- _Brief_:
Using the data below, set down every line from the one containing "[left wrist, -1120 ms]" through the one containing "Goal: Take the", inclusive and unchanged. Pictures are to be skipped.

- _Information_:
--- START ---
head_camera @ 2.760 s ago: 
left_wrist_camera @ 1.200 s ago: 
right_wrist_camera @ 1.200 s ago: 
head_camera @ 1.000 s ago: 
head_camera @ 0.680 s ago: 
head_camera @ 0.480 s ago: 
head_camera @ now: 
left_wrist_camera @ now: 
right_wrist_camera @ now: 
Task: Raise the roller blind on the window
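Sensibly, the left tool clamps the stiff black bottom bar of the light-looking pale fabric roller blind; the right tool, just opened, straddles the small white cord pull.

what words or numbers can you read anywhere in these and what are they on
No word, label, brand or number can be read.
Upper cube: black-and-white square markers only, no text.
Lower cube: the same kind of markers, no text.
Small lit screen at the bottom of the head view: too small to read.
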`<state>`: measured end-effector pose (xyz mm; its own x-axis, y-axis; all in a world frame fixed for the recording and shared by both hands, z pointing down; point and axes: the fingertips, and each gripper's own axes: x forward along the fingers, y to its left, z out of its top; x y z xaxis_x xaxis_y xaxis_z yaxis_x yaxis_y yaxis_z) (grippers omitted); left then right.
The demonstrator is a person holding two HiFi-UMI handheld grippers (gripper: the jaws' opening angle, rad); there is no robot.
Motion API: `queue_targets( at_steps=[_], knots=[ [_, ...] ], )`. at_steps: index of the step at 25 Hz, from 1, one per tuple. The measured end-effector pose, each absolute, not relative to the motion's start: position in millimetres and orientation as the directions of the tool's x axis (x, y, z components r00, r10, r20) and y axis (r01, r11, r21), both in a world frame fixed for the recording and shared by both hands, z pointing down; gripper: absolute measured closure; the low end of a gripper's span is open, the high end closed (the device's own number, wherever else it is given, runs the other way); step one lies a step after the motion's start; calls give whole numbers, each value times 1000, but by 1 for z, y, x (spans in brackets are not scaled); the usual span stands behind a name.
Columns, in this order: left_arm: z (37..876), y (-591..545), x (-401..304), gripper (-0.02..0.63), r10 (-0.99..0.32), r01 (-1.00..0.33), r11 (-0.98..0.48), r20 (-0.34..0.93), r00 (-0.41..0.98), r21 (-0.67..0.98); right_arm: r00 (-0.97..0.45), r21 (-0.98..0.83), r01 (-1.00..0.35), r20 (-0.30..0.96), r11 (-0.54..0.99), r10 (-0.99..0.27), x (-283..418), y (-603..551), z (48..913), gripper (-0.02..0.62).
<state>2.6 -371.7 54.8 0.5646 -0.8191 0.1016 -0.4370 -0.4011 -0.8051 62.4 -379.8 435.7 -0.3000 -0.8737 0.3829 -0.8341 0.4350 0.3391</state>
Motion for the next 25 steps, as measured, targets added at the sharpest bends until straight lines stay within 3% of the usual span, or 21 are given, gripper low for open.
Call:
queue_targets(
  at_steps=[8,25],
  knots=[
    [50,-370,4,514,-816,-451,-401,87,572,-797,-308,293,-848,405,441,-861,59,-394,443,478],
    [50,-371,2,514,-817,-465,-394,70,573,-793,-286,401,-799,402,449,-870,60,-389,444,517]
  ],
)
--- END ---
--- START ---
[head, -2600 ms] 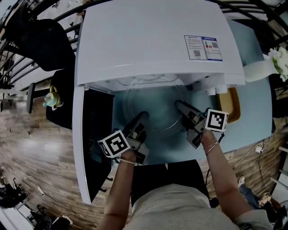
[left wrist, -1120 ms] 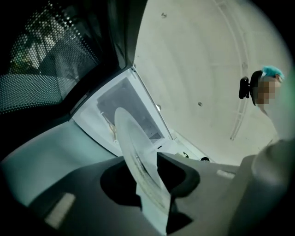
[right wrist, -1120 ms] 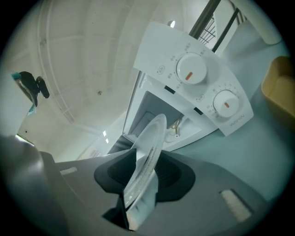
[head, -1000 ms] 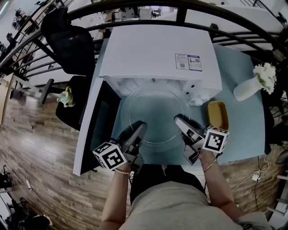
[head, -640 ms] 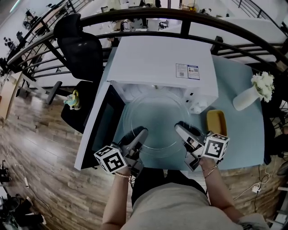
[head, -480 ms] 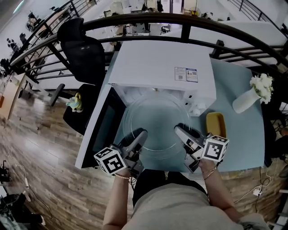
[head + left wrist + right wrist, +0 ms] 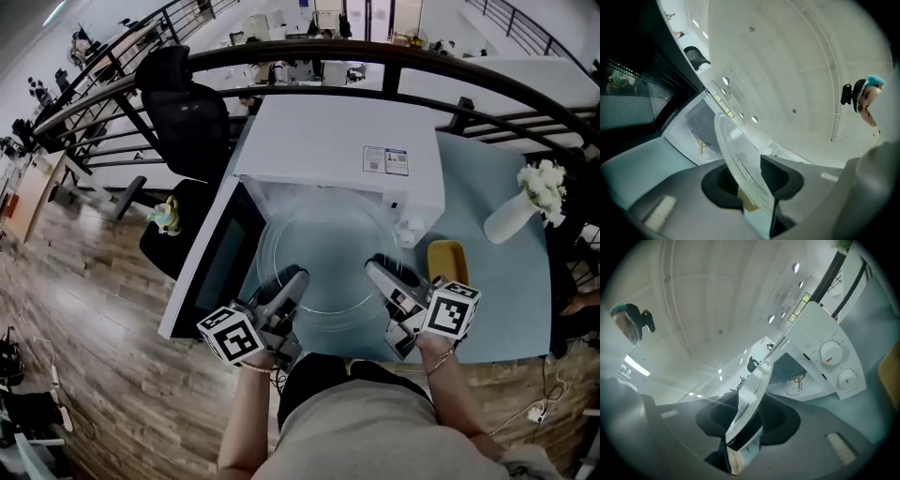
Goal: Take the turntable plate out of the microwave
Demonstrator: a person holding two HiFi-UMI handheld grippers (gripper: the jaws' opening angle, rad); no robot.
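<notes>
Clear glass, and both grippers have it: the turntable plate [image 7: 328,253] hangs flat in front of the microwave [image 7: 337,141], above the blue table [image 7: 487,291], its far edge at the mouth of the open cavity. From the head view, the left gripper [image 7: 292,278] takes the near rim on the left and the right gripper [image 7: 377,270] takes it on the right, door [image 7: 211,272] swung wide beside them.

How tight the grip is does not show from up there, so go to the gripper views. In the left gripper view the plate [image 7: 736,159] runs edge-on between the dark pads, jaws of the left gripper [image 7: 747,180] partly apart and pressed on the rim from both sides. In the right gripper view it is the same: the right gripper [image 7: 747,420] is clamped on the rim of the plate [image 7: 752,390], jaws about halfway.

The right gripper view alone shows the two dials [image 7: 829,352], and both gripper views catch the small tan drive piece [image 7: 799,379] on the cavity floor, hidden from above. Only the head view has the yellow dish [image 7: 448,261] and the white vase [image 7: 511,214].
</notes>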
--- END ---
- _Output of the task_:
[left wrist, -1120 ms] 
[right wrist, -1120 ms] 
[head, -1000 ms] 
[head, -640 ms] 
[head, -480 ms] 
[head + left wrist + right wrist, +0 ms] 
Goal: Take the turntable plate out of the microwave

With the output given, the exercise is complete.